● **INSTRUCTIONS FOR THE TASK**
Copy precisely the first line of the material below and every later line, stopping with the line that contains "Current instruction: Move".

● **RECORDS FOR PROCESSING**
● ● ●

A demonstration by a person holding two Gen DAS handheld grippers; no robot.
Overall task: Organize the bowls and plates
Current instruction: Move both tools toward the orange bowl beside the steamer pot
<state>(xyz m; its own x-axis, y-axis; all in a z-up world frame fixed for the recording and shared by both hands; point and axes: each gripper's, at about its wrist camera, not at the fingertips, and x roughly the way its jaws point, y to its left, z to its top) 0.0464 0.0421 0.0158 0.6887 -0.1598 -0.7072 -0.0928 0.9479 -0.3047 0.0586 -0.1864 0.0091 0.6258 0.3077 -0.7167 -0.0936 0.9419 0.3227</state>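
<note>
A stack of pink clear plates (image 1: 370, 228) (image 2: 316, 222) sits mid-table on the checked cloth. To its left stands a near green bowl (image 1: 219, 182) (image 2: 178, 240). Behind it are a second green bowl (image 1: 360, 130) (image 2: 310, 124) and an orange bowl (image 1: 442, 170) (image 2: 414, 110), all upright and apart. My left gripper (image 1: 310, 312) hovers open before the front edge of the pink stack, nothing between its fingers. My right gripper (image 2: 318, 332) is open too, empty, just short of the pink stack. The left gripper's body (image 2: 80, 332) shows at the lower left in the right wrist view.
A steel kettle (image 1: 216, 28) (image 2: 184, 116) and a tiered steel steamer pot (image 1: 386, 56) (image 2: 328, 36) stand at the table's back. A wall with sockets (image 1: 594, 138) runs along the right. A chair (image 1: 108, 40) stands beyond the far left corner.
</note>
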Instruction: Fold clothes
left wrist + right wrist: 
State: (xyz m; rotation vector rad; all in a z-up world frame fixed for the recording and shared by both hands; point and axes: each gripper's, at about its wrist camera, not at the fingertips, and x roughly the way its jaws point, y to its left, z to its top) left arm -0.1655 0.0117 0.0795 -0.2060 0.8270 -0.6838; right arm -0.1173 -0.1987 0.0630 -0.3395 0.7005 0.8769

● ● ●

● **SOLUTION FOR THIS EXERCISE**
A demonstration by a person holding two Gen DAS handheld grippers; no robot.
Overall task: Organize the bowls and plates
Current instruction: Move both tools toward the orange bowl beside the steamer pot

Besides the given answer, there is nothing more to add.